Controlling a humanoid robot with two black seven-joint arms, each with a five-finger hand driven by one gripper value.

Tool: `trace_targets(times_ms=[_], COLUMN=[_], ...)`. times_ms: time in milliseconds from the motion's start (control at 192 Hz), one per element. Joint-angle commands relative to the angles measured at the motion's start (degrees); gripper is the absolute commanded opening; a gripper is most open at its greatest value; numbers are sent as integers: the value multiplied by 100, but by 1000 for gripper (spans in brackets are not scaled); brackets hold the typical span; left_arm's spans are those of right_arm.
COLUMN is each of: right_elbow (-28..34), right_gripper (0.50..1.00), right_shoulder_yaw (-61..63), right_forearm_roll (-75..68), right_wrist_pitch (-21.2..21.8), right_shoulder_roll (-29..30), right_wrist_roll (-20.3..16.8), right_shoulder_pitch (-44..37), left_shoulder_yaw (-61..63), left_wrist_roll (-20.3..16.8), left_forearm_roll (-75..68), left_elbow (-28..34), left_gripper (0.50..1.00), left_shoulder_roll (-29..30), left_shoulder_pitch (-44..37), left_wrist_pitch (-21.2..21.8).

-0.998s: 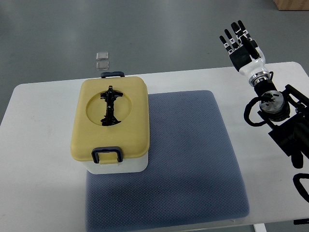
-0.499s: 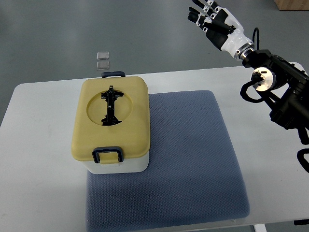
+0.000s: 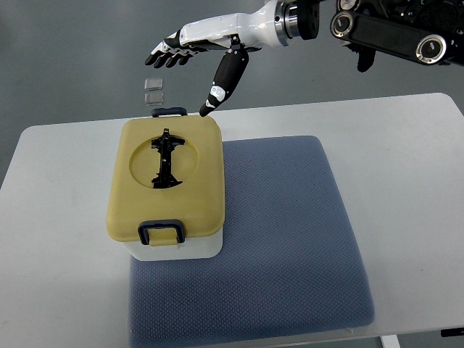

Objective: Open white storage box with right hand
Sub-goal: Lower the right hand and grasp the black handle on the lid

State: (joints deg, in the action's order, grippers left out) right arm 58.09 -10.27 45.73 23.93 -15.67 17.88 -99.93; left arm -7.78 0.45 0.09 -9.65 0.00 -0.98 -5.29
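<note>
The storage box (image 3: 170, 250) has a white body and a closed yellow lid (image 3: 196, 156) with a black folded handle (image 3: 164, 159) in a round recess. It stands on the left part of a blue-grey mat (image 3: 283, 232). Dark blue latches sit at its near edge (image 3: 161, 230) and far edge (image 3: 168, 112). My right hand (image 3: 190, 69) reaches in from the upper right, open, hovering above the box's far edge. Its fingers (image 3: 168, 52) are spread and its thumb (image 3: 225, 81) points down near the lid's far right corner. It holds nothing.
The white table (image 3: 406, 188) carries the mat and box. Two small clear squares (image 3: 153, 90) lie on the grey floor beyond the table's far edge. My right forearm and its black joints (image 3: 384, 29) cross the top right.
My right hand has swung from the far right of the table leftward across the top, and now hovers over the box's far edge. The box has not moved.
</note>
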Motion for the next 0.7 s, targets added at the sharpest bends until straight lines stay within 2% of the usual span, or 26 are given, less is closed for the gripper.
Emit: trace_targets(times_ms=[0,203,302,354,380,697], right_elbow=[132,115,115,106,106,-79], right_gripper=[901,893,883,856,828,809], right_shoulder_yaw=[-257,-265,-292,-301,-301,-388], right_forearm_roll=[727,1456,1474,1491,1535,1869], right_wrist_pitch=[-275,-899,-1013,-1101,-1154,-1532], right_shoulder_roll=[231,547,591,644,670,917], right_wrist_roll=[181,208,208,208,216,278], right_shoulder_pitch=[-229,-167,-97,-9,43,439], left_shoulder_yaw=[-4,-4,-4,-4,-4,-4], left_wrist_roll=[-1,-1,-1,-1,-1,-1], left_forearm_roll=[0,0,0,0,0,0], left_elbow=[7,7,7,7,7,7], left_gripper=[1000,1000,1000,1000,1000,1000], left_shoulder_roll=[0,0,0,0,0,0], left_shoulder_pitch=[1,-7,-7,-7,-16,-34], left_wrist_pitch=[1,1,1,1,1,1])
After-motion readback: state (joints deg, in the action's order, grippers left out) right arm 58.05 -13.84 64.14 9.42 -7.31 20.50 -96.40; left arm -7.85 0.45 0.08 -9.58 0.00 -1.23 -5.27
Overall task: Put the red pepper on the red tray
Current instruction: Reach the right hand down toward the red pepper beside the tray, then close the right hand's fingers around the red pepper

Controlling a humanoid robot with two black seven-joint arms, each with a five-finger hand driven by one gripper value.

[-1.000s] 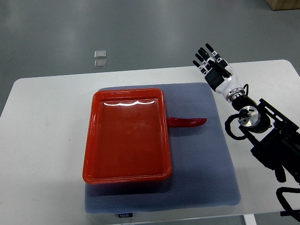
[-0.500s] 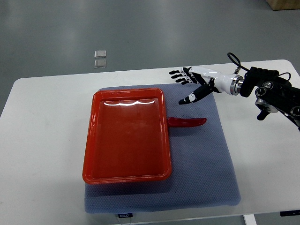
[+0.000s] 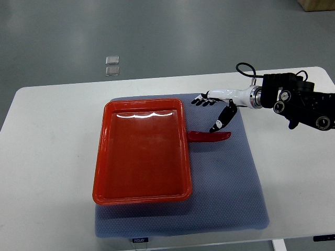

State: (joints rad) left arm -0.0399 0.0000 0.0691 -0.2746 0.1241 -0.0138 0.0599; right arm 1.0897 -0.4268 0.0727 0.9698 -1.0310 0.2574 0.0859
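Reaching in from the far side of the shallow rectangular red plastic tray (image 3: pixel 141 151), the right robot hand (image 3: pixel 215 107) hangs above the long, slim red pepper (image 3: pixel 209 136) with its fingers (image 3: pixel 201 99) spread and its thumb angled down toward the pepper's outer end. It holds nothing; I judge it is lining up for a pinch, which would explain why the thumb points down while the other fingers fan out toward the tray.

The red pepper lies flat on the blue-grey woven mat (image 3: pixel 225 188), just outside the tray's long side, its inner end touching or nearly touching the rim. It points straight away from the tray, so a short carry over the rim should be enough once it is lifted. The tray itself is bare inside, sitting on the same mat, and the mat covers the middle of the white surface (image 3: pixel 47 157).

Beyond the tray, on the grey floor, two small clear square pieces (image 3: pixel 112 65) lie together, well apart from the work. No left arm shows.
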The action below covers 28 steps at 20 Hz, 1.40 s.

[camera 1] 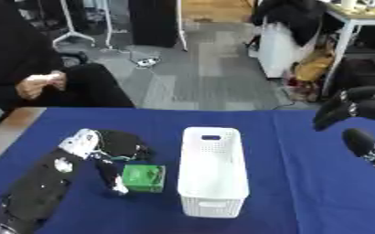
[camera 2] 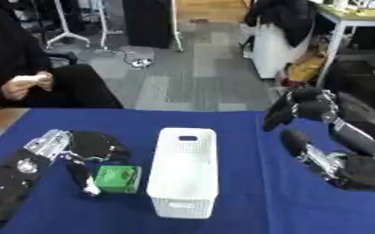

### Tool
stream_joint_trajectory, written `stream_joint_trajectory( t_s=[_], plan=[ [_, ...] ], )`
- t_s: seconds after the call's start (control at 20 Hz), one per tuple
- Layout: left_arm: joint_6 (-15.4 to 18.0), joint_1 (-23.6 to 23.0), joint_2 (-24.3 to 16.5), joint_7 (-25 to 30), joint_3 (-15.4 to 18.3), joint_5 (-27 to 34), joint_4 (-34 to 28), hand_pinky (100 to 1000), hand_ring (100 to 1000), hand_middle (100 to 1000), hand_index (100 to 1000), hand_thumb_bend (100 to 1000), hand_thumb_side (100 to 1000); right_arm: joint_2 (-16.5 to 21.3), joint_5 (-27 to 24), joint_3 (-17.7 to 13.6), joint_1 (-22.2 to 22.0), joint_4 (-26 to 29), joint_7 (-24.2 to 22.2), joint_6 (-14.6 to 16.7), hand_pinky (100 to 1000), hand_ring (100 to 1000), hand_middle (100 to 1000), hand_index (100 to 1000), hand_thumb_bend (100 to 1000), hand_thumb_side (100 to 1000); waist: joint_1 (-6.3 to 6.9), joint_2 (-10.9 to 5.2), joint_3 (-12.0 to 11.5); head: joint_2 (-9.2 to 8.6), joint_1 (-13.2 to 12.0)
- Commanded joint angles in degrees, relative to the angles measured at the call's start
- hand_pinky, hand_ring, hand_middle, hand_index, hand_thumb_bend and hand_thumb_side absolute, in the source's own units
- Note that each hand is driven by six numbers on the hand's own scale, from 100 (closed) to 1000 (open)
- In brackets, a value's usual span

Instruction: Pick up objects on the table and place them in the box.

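Observation:
A small green box (camera 1: 144, 177) lies on the blue tablecloth, just left of the white perforated basket (camera 1: 213, 208). The basket stands lengthwise at the table's middle, and nothing shows inside it. My left hand (camera 1: 117, 144) comes in from the lower left and sits against the far-left side of the green box, touching it. My right hand (camera 2: 302, 109) hangs above the table to the right of the basket, apart from it. Its fingers droop, relaxed, and hold nothing.
The blue cloth (camera 1: 302, 192) covers the table, with a bare wooden strip (camera 1: 7, 132) at the left edge. Beyond the far edge are grey floor, a white desk (camera 1: 347, 32) and bags at the upper right.

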<state>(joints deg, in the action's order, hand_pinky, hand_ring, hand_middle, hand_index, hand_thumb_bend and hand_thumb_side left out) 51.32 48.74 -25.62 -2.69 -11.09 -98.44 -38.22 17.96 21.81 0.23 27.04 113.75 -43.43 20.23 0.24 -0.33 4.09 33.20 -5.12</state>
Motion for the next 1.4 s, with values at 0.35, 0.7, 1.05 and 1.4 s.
stream_joint_trajectory(
  t_s=[0.35,0.7,1.05,1.4],
  plan=[
    [-0.7,0.9,0.0,-3.9,-0.6,-3.9,-0.8,699,720,784,934,408,954,0.4,-0.3,-0.4,1.3,0.8,-3.3,3.0,565,626,622,688,146,1000,0.12,-0.81,0.3,0.02,-0.8],
    [-2.1,0.6,0.0,-6.3,-0.4,-5.8,-0.1,368,376,533,792,253,832,0.4,-0.3,-0.5,1.2,0.8,-3.4,3.0,565,626,621,688,146,1000,0.11,-0.77,0.2,0.22,-0.9],
    [-3.6,0.3,0.0,-8.2,0.2,-4.0,0.6,120,174,366,540,100,909,0.5,-0.3,-0.5,1.1,0.8,-3.5,3.1,565,626,621,688,145,1000,0.07,-0.80,0.1,0.14,-1.0],
    [-3.7,0.0,-0.6,-13.0,0.2,2.8,-2.1,100,100,100,224,100,853,0.5,-0.2,-0.9,1.0,0.8,-3.3,2.8,564,626,621,689,150,1000,0.10,-0.93,0.0,0.37,-1.3]
  ],
)
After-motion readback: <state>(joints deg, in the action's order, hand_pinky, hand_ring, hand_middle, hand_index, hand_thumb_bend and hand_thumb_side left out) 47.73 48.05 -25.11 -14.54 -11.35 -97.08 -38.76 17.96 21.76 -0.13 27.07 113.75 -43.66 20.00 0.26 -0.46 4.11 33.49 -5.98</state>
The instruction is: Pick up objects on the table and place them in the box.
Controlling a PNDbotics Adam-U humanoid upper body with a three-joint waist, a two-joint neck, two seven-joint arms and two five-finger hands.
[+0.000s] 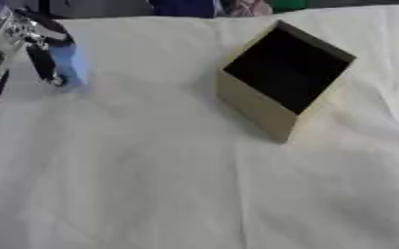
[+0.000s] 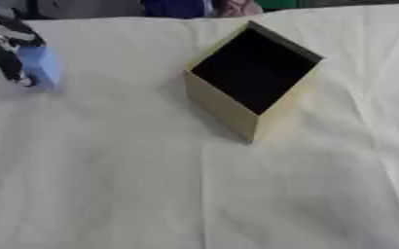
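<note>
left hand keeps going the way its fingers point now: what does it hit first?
Likely the white cloth. The left hand points down, fingers around a pale blue object, just above or touching it; depth is unclear.

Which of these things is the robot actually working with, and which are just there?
For the job:
- light blue object, held in the left hand
- open tan box

Just there:
- white tablecloth
- coloured shapes at the far edge

No text, label, brand, number or sign can be read anywhere: none on the tan cardboard box (image 1: 262, 104) at two o'clock, none on the pale blue object (image 1: 69, 65) at ten o'clock
</note>
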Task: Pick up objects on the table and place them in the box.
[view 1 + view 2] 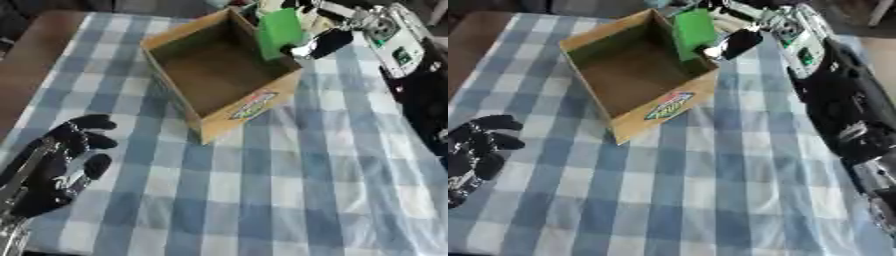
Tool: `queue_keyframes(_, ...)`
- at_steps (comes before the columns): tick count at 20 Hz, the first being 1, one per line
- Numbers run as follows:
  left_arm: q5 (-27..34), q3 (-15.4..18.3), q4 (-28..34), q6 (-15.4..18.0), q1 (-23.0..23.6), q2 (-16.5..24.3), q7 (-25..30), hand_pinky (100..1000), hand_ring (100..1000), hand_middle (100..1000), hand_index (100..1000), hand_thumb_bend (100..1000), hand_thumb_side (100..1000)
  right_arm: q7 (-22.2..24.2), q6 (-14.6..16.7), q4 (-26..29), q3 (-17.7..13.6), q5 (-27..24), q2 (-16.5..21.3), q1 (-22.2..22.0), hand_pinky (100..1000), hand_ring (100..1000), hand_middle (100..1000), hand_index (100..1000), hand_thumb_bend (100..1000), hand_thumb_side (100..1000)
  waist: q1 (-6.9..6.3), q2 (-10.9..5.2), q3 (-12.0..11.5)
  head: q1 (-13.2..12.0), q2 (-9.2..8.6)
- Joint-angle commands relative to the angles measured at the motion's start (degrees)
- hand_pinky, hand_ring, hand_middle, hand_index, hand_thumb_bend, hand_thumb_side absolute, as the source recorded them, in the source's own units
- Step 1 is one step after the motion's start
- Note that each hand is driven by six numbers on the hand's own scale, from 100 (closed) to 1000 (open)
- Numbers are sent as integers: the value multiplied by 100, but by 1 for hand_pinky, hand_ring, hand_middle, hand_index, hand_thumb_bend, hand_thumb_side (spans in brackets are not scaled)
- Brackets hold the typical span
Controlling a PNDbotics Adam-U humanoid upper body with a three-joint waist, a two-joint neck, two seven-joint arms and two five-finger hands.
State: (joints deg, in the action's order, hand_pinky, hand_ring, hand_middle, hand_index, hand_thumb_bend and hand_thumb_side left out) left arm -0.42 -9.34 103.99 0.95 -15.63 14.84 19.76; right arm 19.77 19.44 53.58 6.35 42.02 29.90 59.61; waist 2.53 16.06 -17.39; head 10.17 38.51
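An open cardboard box (249, 105) stands on the checked tablecloth at the upper middle, its inside bare brown. My right hand (325, 42) reaches in from the upper right and holds a flat green object (280, 31) upright over the box's far right rim, fingers curled round it. My left hand (61, 162) rests at the lower left, apart from the box, fingers loosely relaxed with nothing in them.
The blue and white checked cloth (289, 190) covers the table (31, 65), whose brown wood shows at the upper left. My right arm (842, 95) runs down the right side. The box carries a coloured label (668, 105) on its near wall.
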Motion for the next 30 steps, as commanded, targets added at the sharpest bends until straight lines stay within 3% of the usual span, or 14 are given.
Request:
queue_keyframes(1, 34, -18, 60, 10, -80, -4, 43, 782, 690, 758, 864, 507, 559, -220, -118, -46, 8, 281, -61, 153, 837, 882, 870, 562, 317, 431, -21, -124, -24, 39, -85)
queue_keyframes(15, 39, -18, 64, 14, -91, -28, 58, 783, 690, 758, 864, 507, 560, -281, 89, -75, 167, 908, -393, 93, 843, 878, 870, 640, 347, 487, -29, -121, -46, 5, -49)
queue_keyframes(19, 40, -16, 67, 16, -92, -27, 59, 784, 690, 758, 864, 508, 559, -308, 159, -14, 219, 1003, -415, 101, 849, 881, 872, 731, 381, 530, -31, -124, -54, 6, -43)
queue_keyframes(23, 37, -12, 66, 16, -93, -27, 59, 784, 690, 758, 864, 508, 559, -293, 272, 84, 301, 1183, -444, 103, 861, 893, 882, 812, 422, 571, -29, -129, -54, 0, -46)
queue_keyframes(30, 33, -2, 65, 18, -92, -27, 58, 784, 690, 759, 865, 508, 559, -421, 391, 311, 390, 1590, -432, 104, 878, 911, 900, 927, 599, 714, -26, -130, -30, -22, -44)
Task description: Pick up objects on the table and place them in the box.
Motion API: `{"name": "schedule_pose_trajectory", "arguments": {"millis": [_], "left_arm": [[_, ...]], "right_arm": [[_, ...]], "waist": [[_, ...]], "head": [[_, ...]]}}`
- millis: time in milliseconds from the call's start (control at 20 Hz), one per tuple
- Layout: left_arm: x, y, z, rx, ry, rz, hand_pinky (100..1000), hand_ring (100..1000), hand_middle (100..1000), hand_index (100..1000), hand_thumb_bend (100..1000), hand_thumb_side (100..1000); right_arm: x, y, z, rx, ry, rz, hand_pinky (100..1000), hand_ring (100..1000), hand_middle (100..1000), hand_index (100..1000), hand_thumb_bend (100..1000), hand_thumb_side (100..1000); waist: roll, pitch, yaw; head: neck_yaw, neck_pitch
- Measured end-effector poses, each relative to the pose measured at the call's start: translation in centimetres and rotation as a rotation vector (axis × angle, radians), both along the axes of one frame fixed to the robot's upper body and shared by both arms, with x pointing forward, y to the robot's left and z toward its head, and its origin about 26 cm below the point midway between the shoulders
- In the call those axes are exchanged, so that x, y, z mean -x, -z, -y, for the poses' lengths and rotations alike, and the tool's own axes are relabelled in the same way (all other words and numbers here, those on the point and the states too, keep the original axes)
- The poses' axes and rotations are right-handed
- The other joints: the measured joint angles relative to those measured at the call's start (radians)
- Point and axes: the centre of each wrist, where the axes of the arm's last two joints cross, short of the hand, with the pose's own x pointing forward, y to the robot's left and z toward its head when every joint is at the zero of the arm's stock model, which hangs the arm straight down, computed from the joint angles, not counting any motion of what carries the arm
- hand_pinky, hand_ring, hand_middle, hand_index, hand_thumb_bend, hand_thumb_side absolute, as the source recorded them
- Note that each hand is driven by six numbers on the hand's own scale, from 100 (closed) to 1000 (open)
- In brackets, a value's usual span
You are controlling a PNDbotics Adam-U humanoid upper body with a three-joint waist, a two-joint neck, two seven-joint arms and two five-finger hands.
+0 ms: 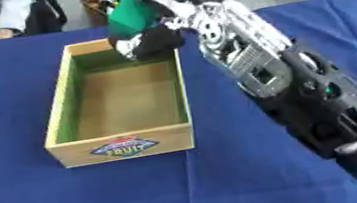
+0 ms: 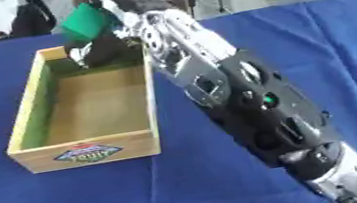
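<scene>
Robot hand [image 1: 151, 39] holding one green object [image 1: 130, 15], one box [image 1: 63, 103]

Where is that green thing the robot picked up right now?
The green object is held in the robot's right hand, above the far end of the wooden box, which sits left of centre on the blue table.

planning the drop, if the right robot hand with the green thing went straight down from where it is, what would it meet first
Probably the bare floor of the wooden box at its far end: the right robot hand, curled round the green object, hangs over that end. Depth is unclear, so the far wall might come first.
</scene>
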Motion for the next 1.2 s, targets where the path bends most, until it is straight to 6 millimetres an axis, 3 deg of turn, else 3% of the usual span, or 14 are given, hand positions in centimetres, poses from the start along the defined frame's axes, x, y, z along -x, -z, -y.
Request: {"name": "schedule_pose_trajectory", "arguments": {"millis": [600,750,900,1050,1200], "left_arm": [[-0.1,-0.4,0.1,-0.005,-0.003,0.032,633,740,809,863,100,977],[-0.1,-0.4,0.2,-0.006,-0.003,0.033,632,738,809,863,100,977],[-0.1,-0.4,0.2,-0.006,-0.002,0.034,632,738,809,863,100,977],[-0.1,-0.4,0.2,-0.006,-0.002,0.035,632,738,809,863,100,976],[-0.1,-0.4,0.3,-0.007,0.002,0.035,632,738,809,862,100,976]], "right_arm": [[-1.7,3.5,-0.7,0.105,0.003,-0.120,857,771,423,525,100,438],[-2.1,4.2,-0.7,0.131,0.006,-0.148,857,789,458,564,100,463],[-2.3,4.6,-0.9,0.156,-0.014,-0.167,860,803,533,692,100,565],[-2.2,4.6,-0.9,0.183,-0.044,-0.180,903,891,727,845,100,761],[-2.0,4.4,-1.1,0.216,-0.079,-0.180,933,952,812,909,315,859]], "waist": [[-0.007,0.005,0.002],[-0.011,0.005,0.003],[-0.012,0.006,0.004],[-0.013,0.006,0.004],[-0.014,0.006,0.004]], "head": [[-0.008,-0.004],[-0.009,-0.008],[-0.009,-0.009],[-0.009,-0.009],[-0.009,-0.009]]}}
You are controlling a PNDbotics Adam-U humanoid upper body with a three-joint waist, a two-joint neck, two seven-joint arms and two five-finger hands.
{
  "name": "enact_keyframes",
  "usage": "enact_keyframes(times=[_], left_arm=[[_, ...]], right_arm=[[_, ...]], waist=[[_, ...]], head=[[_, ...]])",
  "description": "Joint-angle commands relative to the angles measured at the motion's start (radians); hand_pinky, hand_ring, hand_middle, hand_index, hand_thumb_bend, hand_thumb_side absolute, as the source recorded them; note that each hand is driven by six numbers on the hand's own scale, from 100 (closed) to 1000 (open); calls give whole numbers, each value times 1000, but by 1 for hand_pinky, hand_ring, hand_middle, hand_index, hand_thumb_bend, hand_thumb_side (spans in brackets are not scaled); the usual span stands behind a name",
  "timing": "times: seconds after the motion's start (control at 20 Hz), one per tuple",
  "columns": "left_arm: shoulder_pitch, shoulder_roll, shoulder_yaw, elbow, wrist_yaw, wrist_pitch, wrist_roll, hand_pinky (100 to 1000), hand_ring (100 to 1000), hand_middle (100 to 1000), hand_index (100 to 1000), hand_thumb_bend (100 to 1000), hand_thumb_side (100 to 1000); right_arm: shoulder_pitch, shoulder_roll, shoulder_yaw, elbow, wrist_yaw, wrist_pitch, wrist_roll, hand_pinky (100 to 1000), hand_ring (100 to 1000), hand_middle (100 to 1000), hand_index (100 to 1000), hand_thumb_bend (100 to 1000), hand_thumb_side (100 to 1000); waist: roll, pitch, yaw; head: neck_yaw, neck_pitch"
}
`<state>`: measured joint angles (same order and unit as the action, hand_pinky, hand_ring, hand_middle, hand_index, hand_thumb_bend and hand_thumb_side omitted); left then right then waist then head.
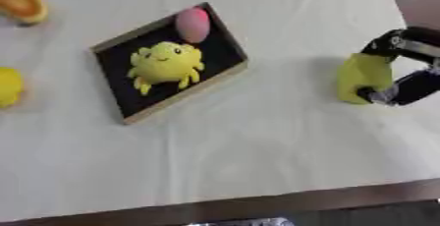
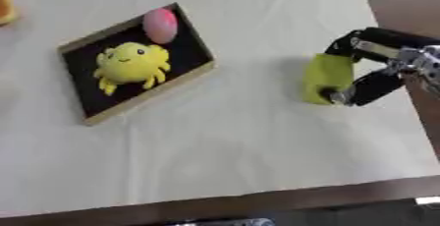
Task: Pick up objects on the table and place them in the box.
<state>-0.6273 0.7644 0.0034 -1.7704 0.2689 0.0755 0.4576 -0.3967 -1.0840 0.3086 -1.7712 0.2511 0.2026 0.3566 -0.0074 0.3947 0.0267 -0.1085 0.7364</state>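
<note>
Block (image 2: 326,78) within right hand (image 2: 371,75)

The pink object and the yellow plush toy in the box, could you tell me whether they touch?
Cannot tell: in the left eye view the pink object ends right at the plush toy's top, with no plain gap or contact.

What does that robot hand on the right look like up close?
The right robot hand is mostly black, with thick, rounded fingers. Silver-grey metal parts show at the joints and near the wrist, where the view is blurred. No cables or markings can be made out. The left robot hand is not in view.
</note>
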Motion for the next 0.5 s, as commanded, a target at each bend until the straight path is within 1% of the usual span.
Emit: enact_keyframes(times=[0.05, 0.15, 0.3, 0.4, 0.5], left_arm=[[-15, 21, 6, -16, 3, -1, -1, 839, 930, 882, 986, 415, 622], [-14, 22, 7, -17, 3, -1, -2, 839, 931, 882, 986, 414, 622], [-12, 25, 7, -17, 3, -1, -1, 839, 931, 881, 986, 414, 622], [-13, 26, 6, -19, 3, -1, -1, 839, 931, 880, 985, 414, 621], [-15, 25, 3, -20, 2, -1, -4, 839, 931, 880, 985, 414, 621]], right_arm=[[-17, -24, -20, -27, -13, 0, -38, 702, 619, 466, 588, 125, 141], [-23, -26, -26, -44, -17, -3, -52, 704, 618, 468, 592, 100, 143], [-61, -34, -46, -97, -20, -12, -57, 708, 620, 473, 601, 100, 162], [-105, -42, -51, -140, -15, -18, -45, 710, 621, 476, 605, 100, 169], [-170, -44, -42, -178, -7, -27, -18, 712, 625, 482, 612, 100, 194]], waist=[[8, -13, 0], [7, -15, 0], [4, -20, -1], [2, -23, 0], [-1, -27, 3]], head=[[0, -10], [2, -10], [4, -9], [3, -9], [1, -8]])
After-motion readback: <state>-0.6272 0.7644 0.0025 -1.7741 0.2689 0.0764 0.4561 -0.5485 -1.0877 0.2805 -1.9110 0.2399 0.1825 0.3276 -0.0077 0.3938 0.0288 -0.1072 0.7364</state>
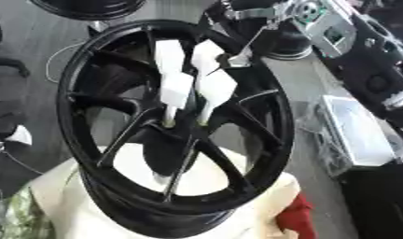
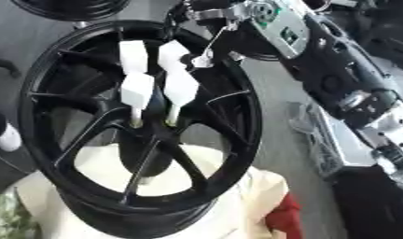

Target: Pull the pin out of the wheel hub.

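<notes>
The black wheel hub (image 1: 176,126) stands tilted on a cream cloth (image 1: 237,205). Four white-headed pins (image 1: 177,91) sit in its centre, two nearer, two farther. The right hand (image 1: 237,56) comes in from the upper right, touching the far right pin (image 1: 206,56).

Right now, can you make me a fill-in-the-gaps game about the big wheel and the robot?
1. The wheel is coloured ____.
2. The pins sticking out of its middle are coloured ____.
3. The robot hand close to the pins is its ____ one.
4. Under the wheel lies a cream cloth, and beside it peeks something coloured ____.

Missing words: black, white, right, red.
</notes>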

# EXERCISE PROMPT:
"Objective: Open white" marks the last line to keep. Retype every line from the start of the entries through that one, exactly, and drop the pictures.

# TASK ANSWER:
Controlling a humanoid robot with two black seven-joint arms, each with a five-finger hand driven by one gripper value.

Tool: `trace_targets(times_ms=[_], COLUMN=[_], ...)`. times_ms: time in milliseconds from the motion's start (control at 192 Hz), one per element. Joint-angle commands relative to the angles measured at the motion's start (degrees); gripper is the absolute commanded opening; a gripper is most open at its greatest value; numbers are sent as integers: the value multiplied by 100, but by 1000 for gripper (spans in brackets are not scaled); brackets hold the typical span; left_arm's spans are those of right_arm.
COLUMN is each of: right_elbow (-28..34), right_gripper (0.50..1.00), right_shoulder_yaw (-61..63), right_forearm_roll (-75..68), right_wrist_pitch (-21.2..21.8), right_shoulder_roll (-29..30), right_wrist_roll (-20.3..16.8), right_shoulder_pitch (-44..37), left_shoulder_yaw (-61..63), left_wrist_roll (-20.3..16.8), left_forearm_roll (-75..68), left_elbow (-28..34), left_gripper (0.50..1.00), left_shoulder_roll (-29..30), left_shoulder_pitch (-44..37), left_wrist_pitch (-21.2..21.8).

-0.998s: 
-0.499s: 
+0.000s: 

Objective: Open white storage box with right hand

No more output will be produced.